Geht diese Strategie auf? Frederiksen selbst warnte trotz der Umfragewerte, dass die Stimmen für den 5. Juni noch nicht abgegeben worden seien. Und auch die Europawahl dürfte sie verunsichern: In Prognosen hatten die Sozialdemokraten am Wahlabend noch vor der Partei Venstre gestanden – am Ende gewannen Løkkes Liberale dann aber doch. Apropos Løkke: Aus taktischen Gründen ließ er sich mit dem Ausrufen der Wahl – das darf in Dänemark nur der Regierungschef tun – angesichts der Umfragewerte so lange Zeit wie kein Ministerpräsident vor ihm. Das Ergebnis der EU-Wahl, das beste von Venstre jemals, macht ihm nun Hoffnung. In den Umfragen für die nationale Wahl kommt er dennoch nicht vom Fleck – Venstre stand zuletzt weiter bei etwa 17,5 Prozent.
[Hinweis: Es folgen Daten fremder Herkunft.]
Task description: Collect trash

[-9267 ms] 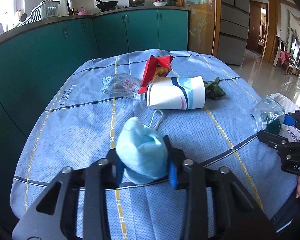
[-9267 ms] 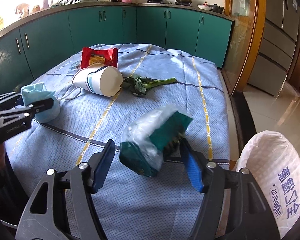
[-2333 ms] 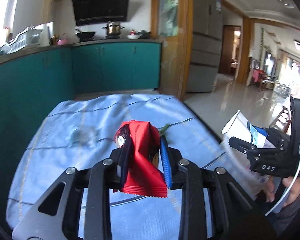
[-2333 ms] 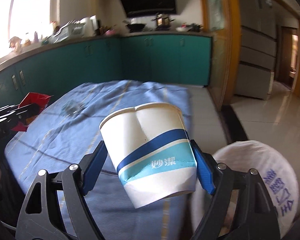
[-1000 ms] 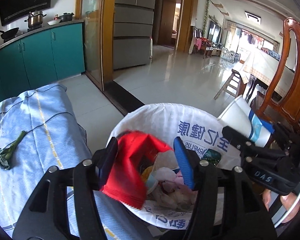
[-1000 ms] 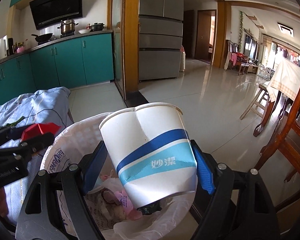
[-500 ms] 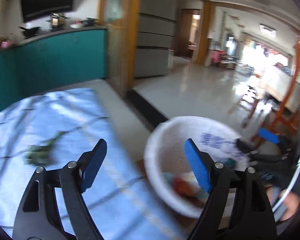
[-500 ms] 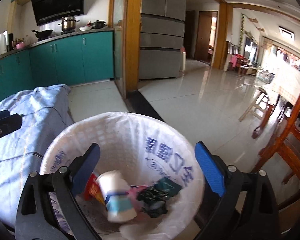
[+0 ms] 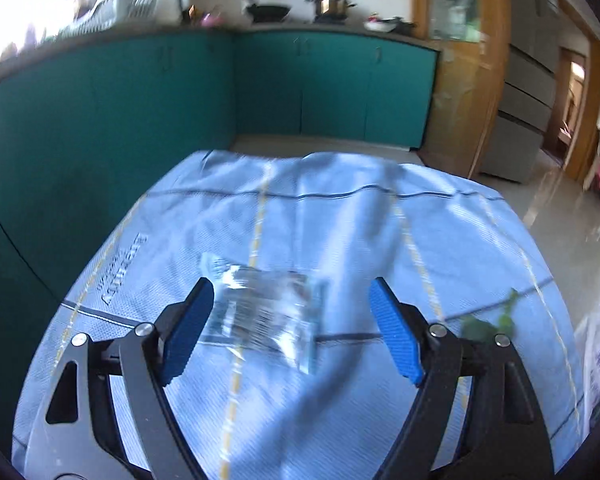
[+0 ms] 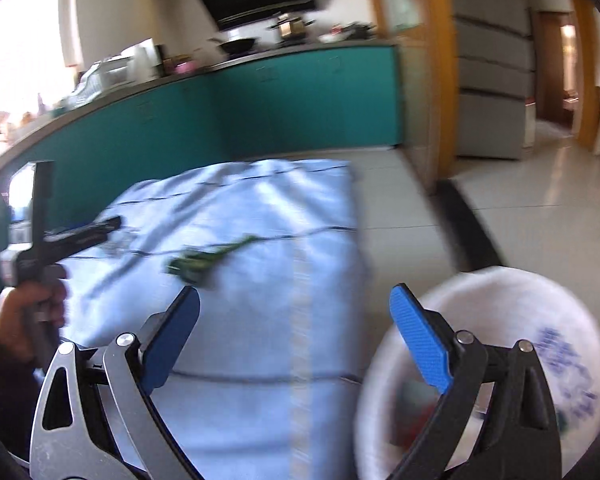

Schlimmer sieht Løkkes Lage aus, rechnet man die Werte seiner Partner hinzu. Besonders die Dänische Volkspartei, die seine Regierung bislang mit ihren Stimmen unterstützt hat, steckt in der Krise. Bei der Europawahl kamen die Rechtspopulisten auf weniger als 11 Prozent nach 26,6 Prozent vor fünf Jahren. Droht nun ein weiteres Debakel? Bei der Parlamentswahl 2015 hatten sie 21,1 Prozent erreicht – und damit sogar mehr als Løkkes Venstre.

Der Politikwissenschaftler Kasper M. Hansen spricht bereits von der „rötesten“ Wahl seit fast 50 Jahren. Die Einwanderung werde dabei –  neben Klima sowie Fragen des Renten- und Gesundheitswesens –  besonders wichtig sein, sagt der Wissenschaftler der Universität Kopenhagen. Es sei durchaus realistisch, dass die Sozialdemokraten es im Falle eines Wahlsieges zunächst mit einer Minderheitsregierung versuchen werden: Am Ende könnte Frederiksen so bei der Einwanderung mit dem blauen Block zusammenarbeiten und bei allem Weiteren mit ihren traditionellen Partnern.